Perry Hoogendijk verbindt zich aan Adams Brass
12 September 2019
Adams Brass en Perry Hoogendijk maakten vandaag hun samenwerking officieel wereldkundig. De solo-tubaïst van het Koninklijk Concertgebouworkest verbindt zich als ambassadeur aan de Nederlandse instrumentenbouwer.

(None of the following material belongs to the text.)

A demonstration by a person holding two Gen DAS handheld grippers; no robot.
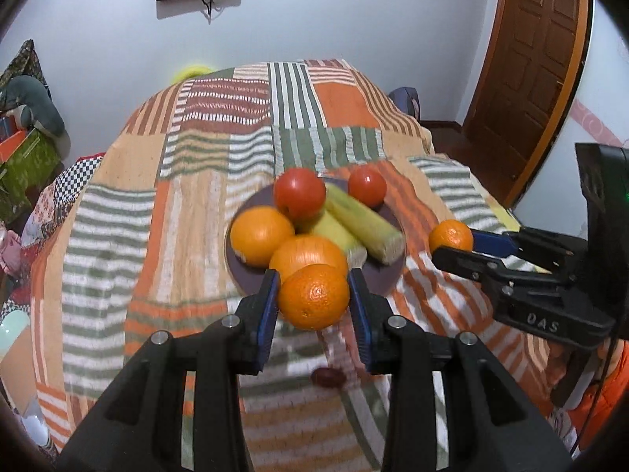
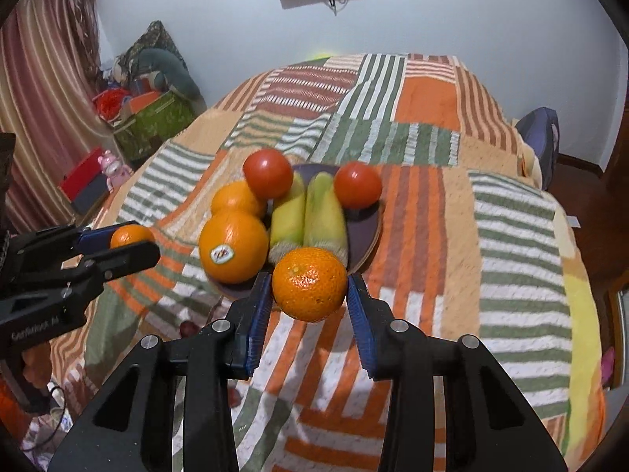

Hoogendijk werkte samen met Miel Adams drie jaar lang aan de perfectionering van zijn Adams F-tuba. Een langzaam traject, maar wel met een puik resultaat. “Met dit instrument heb ik in het Koninklijk Concertgebouworkest, afgelopen april, nog het tuba-concert van Vaughen Williams gespeeld. Dat is een uitzonderlijk stuk waarin de tuba, die zelden als solo-instrument op de voorgrond treedt, de hoofdrol vertolkt. Alles wat het instrument en de bespeler in huis hebben aan kleuren, expressie en techniek komt in die compositie naar voren en de Adams F-tuba is wat mij betreft glansrijk door deze test”.
Inspiratie
Als tubaïst was Hoogendijk altijd erg gefascineerd door de instrumenten van het Zwitserse Hirsbrunner. “Het summum, in mijn ogen. Dat instrument stond voor maatwerk, voor kleinschaligheid, kortom voor perfectie. Tubaïsten spraken niet voor niets van de zogenaamde Hirsbrunner –roar. Een geluid dat uit duizenden te herkennen valt”. Toch ging deze markante instrumentenbouwer over de kop. Adams werkte al langer samen met de Zwitser en nam de mallen van de Hirsbrunner tuba’s over. “Het zal zo’n drie jaar geleden geweest zijn dat Miel me belde en me vroeg om te komen luisteren. Men had gewerkt met de nieuwe mallen. Ik was aangenaam verrast, maar nog lang niet overtuigd. Ik miste de ziel van de Hirsbrunner. We zijn toen samen aan de slag gegaan om die zo geliefde klankkleur te vinden. Die samenwerking met Adams heeft goed uitgepakt. Zij brachten het technisch vernuft in en ik wist de ziel van het instrument te doorgronden.”
Vervolg
De samenwerking leidde uiteindelijk tot de huidige F-Tuba. Voor Perry was het een bijzonder moment toen het instrument zijn gewenste staat van perfectie bereikte. ,,Het proces en de ontwikkeling van deze F-Tuba was zeer enerverend. Een instrument hoort je te passen als een handschoen. Maar dat is het niet alleen. Zo’n tuba moet in staat zijn het geluid te produceren dat ik graag wil. Het is in feite een soort megafoon die de persoonlijkheid van de bespeler van een klank voorziet. Het luistert heel nauw. Het was een magisch moment toen we na maanden van werk het geluid eindelijk hadden gevonden. De ziel is gevangen in dit instrument. Ik durf nu te stellen dat onze tuba de Hirsbrunner zelfs overtreft. Op dit ogenblik zijn we bezig om de nieuwe CC-Tuba te ontwikkelen.” Lachend: “Dat is de holy grail onder de tuba’s. Dus we gaan door met ontwikkelen.”